By Gary Hewamadduma ACMA, CPA, CGMA, MBA, B.Sc.(Hons) in Computer Engineering
You are a founder of a company or a member of the founding team of employees. Company has a lot of promise, but funds raised are for purposes other than for C-suite compensation. So, the Board decides to compensate you with equity stock. Once you get the stock, one of 3 things (in general) can happen;
- You work towards the success of the company. Everyone including you, gains as the price of the stock increases as the value of the company rises.
- Company is in the right direction but halfway through, you lose interest (internal conflicts, better opportunities or whatever the case may be) and decide to leave the company.
- You take the investor money and do not perform well for the long-run, but use it as a way to make payroll for yourself within Board approved limits (essentially, creating a ‘job’ for yourself).
From an investor’s perspective, only the scenario 1 is desired and scenario 2 and 3 must be avoided (or discouraged). So, how is it done? Simply make the issued stock ‘restricted’. Stock is issued but it vests over a period of time, say over 4 years. That is a clear-cut way to ensure that you (the stock holder) are happy and encouraged to achieve company goals while protecting their investment.
Let’s take an example. Let’s say that you receive 1M shares at a par value of $0.0001 at the inception of the company. You pay the company 1M x $0.0001 = $100. Let’s also assume, the value per share at the time of stock grant is $0.001. So, the total value of what you receive is 1M x $0.001 = $1000 at this time. Let’s also assume the 1M shares are going to vest at 1-year cliffs over 4 years, 250K shares per year.
Let’s assume the company grows in value and valuation of shares proceeds as below:
(Bit of an extreme example to show the impact)
End of year 1: $10 per share
End of year 2: $20 per share
End of year 3: $30 per share
End of Year 4: $40 per share
What is the tax implication if you take no special action at the time of receiving the stock grant?
Even though you have not sold the stock, IRS considers the vesting of stock as receiving the assumed value. So, you are liable to pay the tax for receiving that value.
Year 1:
Base = 250,000 x $0.0001 = $25
Value = 250,000 x $10 = $2,500,000
Taxable Income = $2,500,000 – $25 = $2,499,975
Year 2:
Base = 250,000 x $0.0001 = $25
Value = 250,000 x $20 = $5,000,000
Taxable Income = $5,000,000 – $25 = $4,999,975
Year 3:
Base = 250,000 x $0.0001 = $25
Value = 250,000 x $30 = $7,500,000
Taxable Income = $7,500,000 – $25 = $7,499,975
Year 4:
Base = 250,000 x $0.0001 = $25
Value = 250,000 x $40 = $10,000,000
Taxable Income = $10,000,000 – $25 = $9,999,975
In addition, at some point when you actually sell the stock, you will get stuck with capital gains taxes.
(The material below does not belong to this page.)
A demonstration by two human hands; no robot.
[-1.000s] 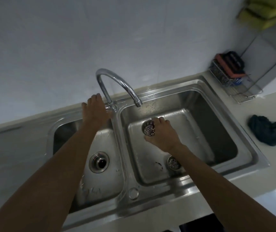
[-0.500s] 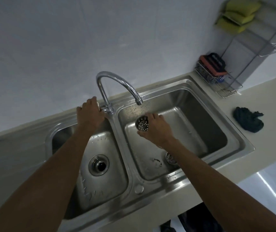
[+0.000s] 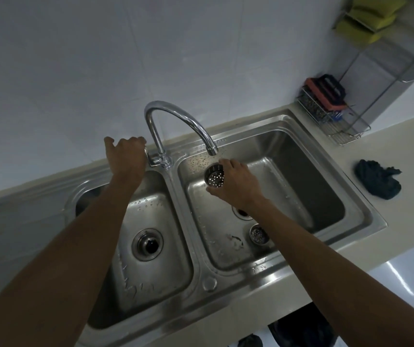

What if you pay all that and in the 5th year, the company goes bust? (Or share value is reduced significantly?). All that tax money you paid would be for nothing. Scary situation right?
This is where 83(b) Election comes in handy
The 83(b) election is a provision under the Internal Revenue Code that gives an employee, or startup founder, the option to pay taxes on the total fair market value of restricted stock at the time of granting.
(You need to file the 83(b) within 30 days of the stock grant. In addition to IRS filing, the recipient of the equity must also submit a copy of the completed election form to the company and include a copy with your annual tax return.)
So, what is the gain of doing the 83(b) Election?
You consider the stock grant as fully vested, just for tax purposes. That would mean, at the point of grant,
Base (what you paid the company) = 1,000,000 x $0.0001 = $100
Value = 1,000,000 x $0.001 = $1000
Gain = $1000 – $100 = $900
You pay applicable income tax for that $900 and you are done. (You will still pay capital gains tax at the point of sale, but no taxes at annual vesting cliffs.)
You can see the huge tax saving in this particular example. Even if the figures are much smaller, it can still amount to a significant saving for the stock recipient.
Any flipsides?
If the equity value falls over time after you file 83(b) and pay taxes, then you have overpaid in taxes for shares with a lesser value. However, the IRS does not allow an overpayment claim of taxes under the 83(b) election. That was what happened right around 2000-2001 with “Dot-com-Bust”. People who received large amounts of restricted stock had already paid huge tax bills based on share valuations that became worthless in the end.
Another possible scenario is; if the stock holder decides to leave the company before it is full vested, you have paid taxes for the full share amount which in reality has not been received. (This is a minor issue if the value of the shares has gone up, in most practical situations.)